Somehow this search for meaning reminded me of America's 2.3 million people in jail or prison. What does it mean, for each of those lives, to be locked up? And what does it mean for us, as a society, that we engage is such wholesale incarceration? To me, the answer that "it is what it is" is no answer at all.

Monday, August 2, 2010

Confession and Absolution at LOTW

A new Christian congregation called Light of theWorld is taking root amid the corn fields and subdivions of the Twin Cities' southern exurbs. Launched three years ago in Farmington after extensive planning by the St. Paul Area Synod of the Evangelical Lutheran Church in America and several mission partners, LOTW has already achieved financial independence.

My family and I worshipped at LOTW yesterday as the congregation celebrated this milestone. My wife, Pastor Diane Sponheim, one of the pastors at Shepherd of the Valley Lutheran Church, brought greetings from SOTV to LOTW. (Yes, Lutherans do seem to like abbreviations.) SOTV has been one of the key financial sponsors of LOTW, whose minister, Pastor Deb Stehlin, formerly served at Shepherd.

With an emphasis on contemporary liturgy and community building, Light of the World reaches out to many people who previously did not have a church home or who seek a fresh experience of being and doing church.

One element of the contemporary liturgical approach was in the wording used for corporate confession and forgiveness. Here is how it began:

Leader: Let us confess our sin in the presence of God and of one another.

(Silence for reflection)

Leader: Gracious God,

Leader and Congregation: We confess that we have turned away from you and from our neighbor and have isolated ourselves in fear.
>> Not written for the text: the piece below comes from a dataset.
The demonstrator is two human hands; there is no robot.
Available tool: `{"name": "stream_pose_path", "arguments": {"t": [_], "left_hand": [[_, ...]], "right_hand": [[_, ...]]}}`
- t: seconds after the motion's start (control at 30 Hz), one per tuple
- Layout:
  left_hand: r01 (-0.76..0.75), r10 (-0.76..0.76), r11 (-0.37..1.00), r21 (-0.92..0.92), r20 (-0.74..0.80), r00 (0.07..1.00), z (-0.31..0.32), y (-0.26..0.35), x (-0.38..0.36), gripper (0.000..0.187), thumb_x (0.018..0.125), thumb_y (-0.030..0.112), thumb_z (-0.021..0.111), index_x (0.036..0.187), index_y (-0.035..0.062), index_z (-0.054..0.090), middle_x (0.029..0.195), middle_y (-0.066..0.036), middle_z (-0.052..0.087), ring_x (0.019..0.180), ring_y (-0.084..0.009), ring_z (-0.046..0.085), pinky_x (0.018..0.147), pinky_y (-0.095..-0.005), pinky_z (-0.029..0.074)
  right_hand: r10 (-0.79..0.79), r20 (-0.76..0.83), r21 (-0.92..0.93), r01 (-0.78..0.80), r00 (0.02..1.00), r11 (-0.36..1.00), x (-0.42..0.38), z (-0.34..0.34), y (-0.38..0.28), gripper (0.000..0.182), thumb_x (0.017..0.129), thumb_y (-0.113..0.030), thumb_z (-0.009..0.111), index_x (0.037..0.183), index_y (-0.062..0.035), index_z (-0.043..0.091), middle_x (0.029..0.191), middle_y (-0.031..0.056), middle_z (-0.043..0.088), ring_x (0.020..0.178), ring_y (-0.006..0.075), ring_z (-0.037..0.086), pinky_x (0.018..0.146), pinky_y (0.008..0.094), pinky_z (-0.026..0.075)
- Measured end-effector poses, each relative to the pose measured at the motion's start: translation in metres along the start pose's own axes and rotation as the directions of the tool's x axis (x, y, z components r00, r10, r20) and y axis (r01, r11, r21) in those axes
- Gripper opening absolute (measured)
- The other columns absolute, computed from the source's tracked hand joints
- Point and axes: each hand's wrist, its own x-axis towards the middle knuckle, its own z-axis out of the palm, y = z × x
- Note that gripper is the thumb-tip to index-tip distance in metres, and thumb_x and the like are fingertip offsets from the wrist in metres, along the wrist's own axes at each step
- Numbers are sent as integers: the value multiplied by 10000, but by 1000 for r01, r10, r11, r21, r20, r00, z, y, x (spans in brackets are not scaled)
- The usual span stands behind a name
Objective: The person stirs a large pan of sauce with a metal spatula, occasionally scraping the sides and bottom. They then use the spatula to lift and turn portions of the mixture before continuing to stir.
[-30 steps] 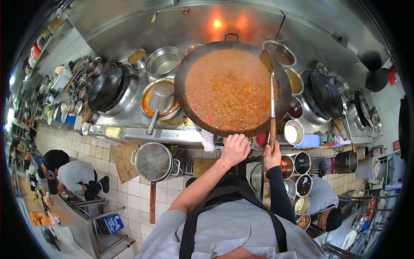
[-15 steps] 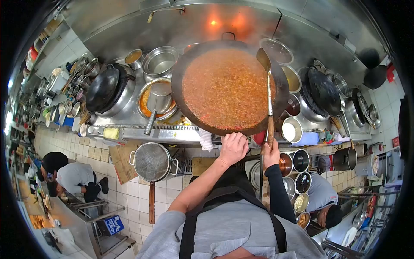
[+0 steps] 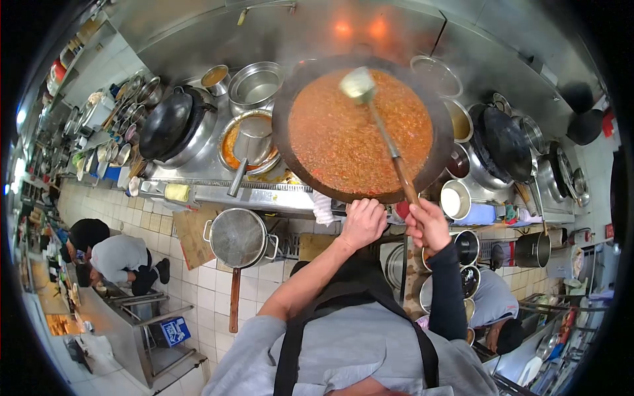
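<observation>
A large dark wok (image 3: 444, 125) is filled with a bubbling red-brown sauce (image 3: 350, 138) with small bits in it. My left hand (image 3: 364, 223) is closed at the wok's near edge, its fingertips hidden behind the knuckles. Gripped in my right hand (image 3: 428, 224) is the wooden handle of a long wok spatula (image 3: 383, 125). Its pale, blurred blade is over the far part of the sauce. Beside my left hand hangs a white cloth (image 3: 322, 208).
Left of the wok sit a sauce-filled pan (image 3: 231, 148) with a ladle on it and a metal basin (image 3: 256, 86). A pot with a strainer (image 3: 236, 237) stands below. Several containers line the right, near a white-filled pot (image 3: 456, 200). Co-workers bend at left (image 3: 120, 256) and right (image 3: 492, 300).
The spatula has swung from the wok's right rim to over the far middle of the sauce. My right hand has moved slightly right; my left hand stays at the near edge.
</observation>
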Motion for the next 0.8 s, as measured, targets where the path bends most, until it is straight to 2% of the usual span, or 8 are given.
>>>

By our own choosing we have become captive to sin. Have mercy on us. Break into the prison we have built around our hearts to keep you and others away. Breathe into us your forgiving Spirit and allow us to serve you and all people in newness of life.

Building prisons out of fear. Hmm, that sounds familiar. Hasn't a similar phenomenon driven America's prison-building boom of the last four decades?

With the practically blank check for prisons at last coming under budget scrutiny across the country, it's time to face our fears - and maybe even engage in a degree of confession about the overuse of incarceration as a strategy for dealing with social conflict. Confession would not only be good for the soul; it would open up possibilities for thinking outside the proverbial box.